Security company Kaspersky has published a free tool that allows victims of the Yanluowang ransomware encryption algorithm, which targets virtual machines, to recover their data. Yanluowang is part of a growing trend which has seen ransomware gangs targeting virtualisation as part of their attacks.
First spotted by researchers late last year, Yanluowang has been deployed against financial services organisations, as well as businesses in other sectors based mainly in the US, Brazil and Turkey. But a flaw in the ransomware’s encryption system has allowed Kaspersky‘s engineers to come up with a fix which can be downloaded here and helps victims decrypt information.
The Yanluowang ransomware “has the functionality to terminate virtual machines, processes and services,” Kaspersky’s research team warns. And the cybercriminals behind the malware are not the only threat actors targeting virtualisation as a potentially lucrative attack vector.
The rise of ransomware attacks on virtualisation platforms
Ransomware attacks on virtualisation platforms have risen over the past year, according to a new report from security company Mandiant. The company’s ‘Cyber Trends and Insight report’, released on Tuesday, says Mandiant’s team has noted a steady rise of attacks on virtualisation platforms throughout 2021.
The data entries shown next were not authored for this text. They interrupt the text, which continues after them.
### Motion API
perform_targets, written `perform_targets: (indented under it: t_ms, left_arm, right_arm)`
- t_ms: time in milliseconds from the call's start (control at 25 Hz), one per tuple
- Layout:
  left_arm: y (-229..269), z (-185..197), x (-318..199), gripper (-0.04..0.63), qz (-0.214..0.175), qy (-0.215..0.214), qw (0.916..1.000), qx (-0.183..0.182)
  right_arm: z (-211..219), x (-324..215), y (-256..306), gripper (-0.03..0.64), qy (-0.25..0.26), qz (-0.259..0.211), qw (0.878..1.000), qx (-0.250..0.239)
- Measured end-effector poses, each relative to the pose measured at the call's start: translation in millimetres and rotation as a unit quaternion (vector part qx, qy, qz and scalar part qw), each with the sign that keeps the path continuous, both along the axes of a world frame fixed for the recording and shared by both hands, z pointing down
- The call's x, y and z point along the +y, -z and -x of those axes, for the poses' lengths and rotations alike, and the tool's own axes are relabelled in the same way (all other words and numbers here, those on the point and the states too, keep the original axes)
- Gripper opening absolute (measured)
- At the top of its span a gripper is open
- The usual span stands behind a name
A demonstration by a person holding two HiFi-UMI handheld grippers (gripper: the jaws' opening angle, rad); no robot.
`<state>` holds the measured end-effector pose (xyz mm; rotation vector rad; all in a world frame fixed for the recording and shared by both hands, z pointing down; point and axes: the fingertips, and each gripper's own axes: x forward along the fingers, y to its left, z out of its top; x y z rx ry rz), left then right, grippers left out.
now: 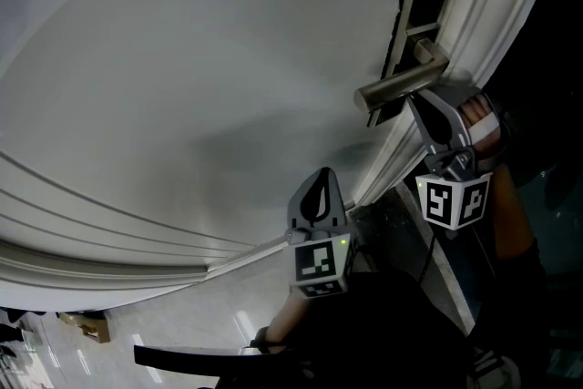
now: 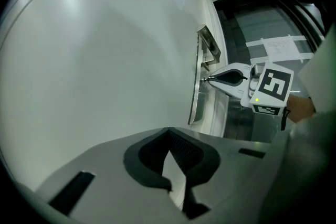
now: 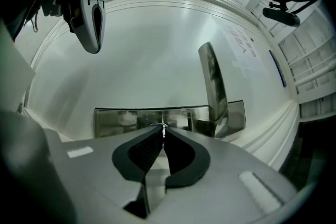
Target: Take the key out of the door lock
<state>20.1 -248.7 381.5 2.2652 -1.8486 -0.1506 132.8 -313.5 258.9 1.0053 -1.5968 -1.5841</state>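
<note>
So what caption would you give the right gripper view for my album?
Right hand-held gripper pinches the key at the door's lock plate, beside the lever handle.

The head view looks steeply down the white door [image 1: 182, 105] from above both claws. The camera on the left claw [image 2: 168, 130] looks level along the door, from farther back, toward the handle [image 2: 212, 50] and the right claw [image 2: 206, 79]. The right claw's camera faces the lock plate [image 3: 131, 120] closely and also shows the handle.
</note>
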Motion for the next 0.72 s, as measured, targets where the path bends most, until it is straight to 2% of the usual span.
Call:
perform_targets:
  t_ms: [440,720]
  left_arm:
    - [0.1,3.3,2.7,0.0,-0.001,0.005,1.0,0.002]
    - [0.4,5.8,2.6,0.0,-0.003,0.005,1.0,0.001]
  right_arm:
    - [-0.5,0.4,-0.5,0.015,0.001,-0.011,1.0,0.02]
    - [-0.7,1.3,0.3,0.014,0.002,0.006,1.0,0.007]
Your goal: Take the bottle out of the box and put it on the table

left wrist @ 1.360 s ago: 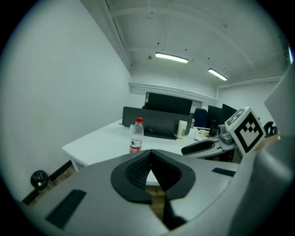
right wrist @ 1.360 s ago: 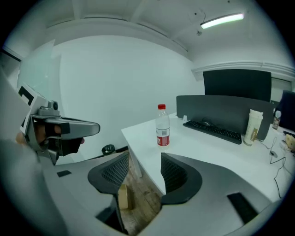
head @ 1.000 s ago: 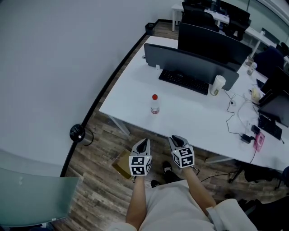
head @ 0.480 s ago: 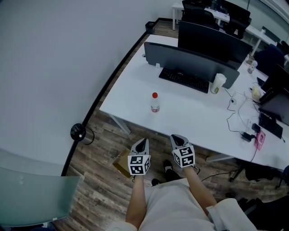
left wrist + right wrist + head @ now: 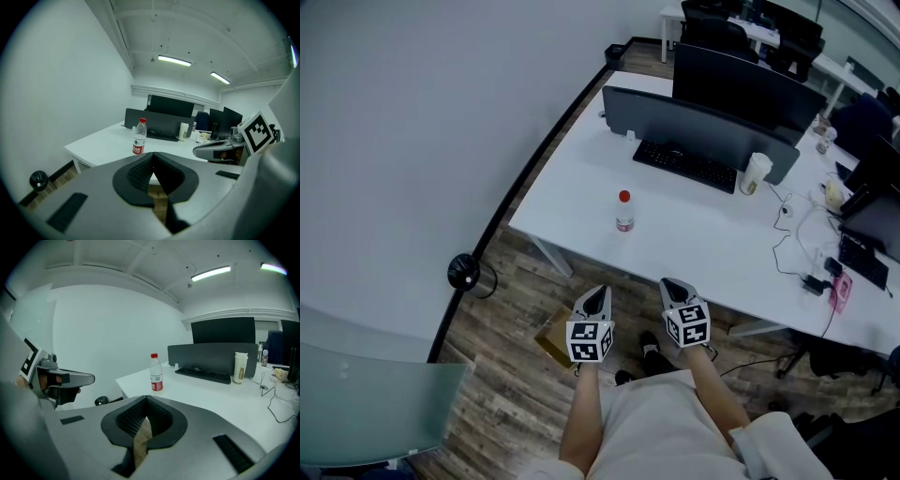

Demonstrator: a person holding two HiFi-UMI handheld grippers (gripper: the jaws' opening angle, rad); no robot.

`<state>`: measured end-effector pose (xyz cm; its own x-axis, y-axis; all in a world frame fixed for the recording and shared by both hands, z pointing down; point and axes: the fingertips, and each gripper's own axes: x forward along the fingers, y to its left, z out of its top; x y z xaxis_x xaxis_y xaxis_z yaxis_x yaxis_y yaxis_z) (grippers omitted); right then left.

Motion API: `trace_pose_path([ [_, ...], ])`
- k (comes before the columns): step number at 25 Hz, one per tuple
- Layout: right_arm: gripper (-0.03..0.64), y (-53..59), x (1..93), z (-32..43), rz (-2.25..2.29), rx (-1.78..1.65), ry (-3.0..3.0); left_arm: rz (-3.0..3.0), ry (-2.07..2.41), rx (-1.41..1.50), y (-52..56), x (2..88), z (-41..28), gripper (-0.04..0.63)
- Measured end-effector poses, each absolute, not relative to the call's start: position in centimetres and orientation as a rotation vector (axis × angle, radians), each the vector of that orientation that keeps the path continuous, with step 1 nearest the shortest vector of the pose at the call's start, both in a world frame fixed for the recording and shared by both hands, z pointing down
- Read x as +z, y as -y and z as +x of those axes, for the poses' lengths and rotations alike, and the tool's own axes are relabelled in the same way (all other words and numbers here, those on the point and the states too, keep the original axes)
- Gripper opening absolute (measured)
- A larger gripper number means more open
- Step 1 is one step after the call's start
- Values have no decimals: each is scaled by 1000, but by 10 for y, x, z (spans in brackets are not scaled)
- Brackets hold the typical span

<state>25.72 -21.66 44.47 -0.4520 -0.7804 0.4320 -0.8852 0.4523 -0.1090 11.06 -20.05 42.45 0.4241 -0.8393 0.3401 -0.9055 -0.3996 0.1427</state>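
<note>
Short of the table [image 5: 694, 234], holding left gripper [image 5: 597, 296] and right gripper [image 5: 673, 290] closed, empty; judging bottle [image 5: 624, 214] light, slick, crushable, likely taking hold best around its labelled middle.

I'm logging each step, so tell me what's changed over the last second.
The right hand-held gripper closed its jaws on nothing and is now shut. The left hand-held gripper stayed shut and in place. The bottle stands untouched on the table.
</note>
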Motion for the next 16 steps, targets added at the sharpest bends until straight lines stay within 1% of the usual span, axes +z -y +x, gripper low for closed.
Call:
trace_pose_path([
  [16, 40, 212, 447, 253, 1406, 449, 2403, 2404, 1473, 277, 196, 423, 108, 15],
])
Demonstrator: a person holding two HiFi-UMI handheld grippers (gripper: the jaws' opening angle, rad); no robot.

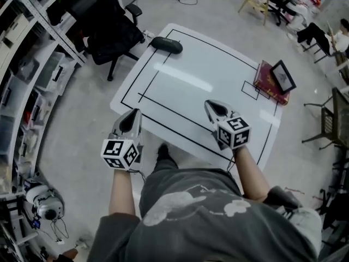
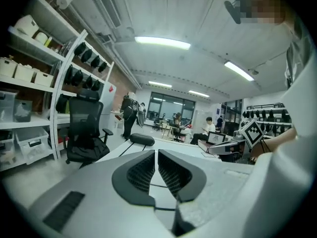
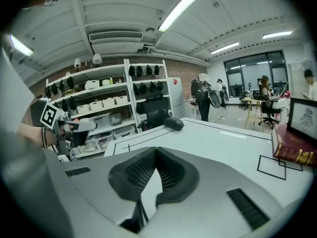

“VMware, vSphere and ESXI [virtualisation] platforms are being targeted by multiple threat actors,” the report says, including those associated with prolific ransomware-as-a-service (RaaS) gangs Hive, Conti, BlackCat and DarkSide.
The report states that threat actors armed with compromised credentials will log in to VMware’s server management software vCenter to discover all the ESXi hosts used in that environment. The number of such hosts deployed by an individual business can run into the thousands. “The ESXi hosts are a ripe target for many actors,” the report says. “They need to log directly in to these servers to deploy ransomware, which impacts the availability of all virtualised hosts running on the server.”
In January, VMware was forced to release a patch to combat a vulnerability in its Workstation, Fusion, and ESXi, which could have been exploited by hackers.
Why is virtualisation a target for ransomware?
The shift away from on-premises systems to cloud-based virtual environments, exacerbated by the Covid-19 pandemic, has led ransomware gangs to see virtualisation platforms as an attractive target, says Jason Steer, global CISO at security company Recorded Future. “The last year was the first time we saw products from [cloud infrastructure vendors] Oracle and Citrix targeted by criminals,” he says.
RaaS gangs are increasingly selling their ability to target virtual environments on dark web marketplaces, Steer adds. “We’ve definitely seen that there is an increase in demand for ransomware tools that can work in virtual environments that two years ago didn’t exist,” he says. “This reflects a trend of not just focusing on Windows, but on Linux and virtualisation systems as well.”
Can you safeguard virtual environments from ransomware attacks?
Attacks on virtual infrastructure can be difficult to stop quickly, says David Mata SVP for global crisis management at security vendor Darktrace.
“This kind of ransomware targets the management plane of the virtualisation platform and we have seen virtual infrastructure being targeted as an attack vector, especially when this infrastructure is exposed directly to the internet,” Mata says. “This typically allows attackers to delay recovery and remediation by ensuring that back-ups, as well as other server management features, are made unavailable.”
But there are steps tech leaders can take to secure their virtual environments, Steer says. “We encourage clients to look for telltale signs of threat actor activity in systems prior to the ransomware button being hit and data being encrypted,” he says.
“There’s a huge amount of intelligence that’s out there around ‘living off the land tactics’ that threat actors use to collect all of this information about where servers are, where the users are and where the data is.”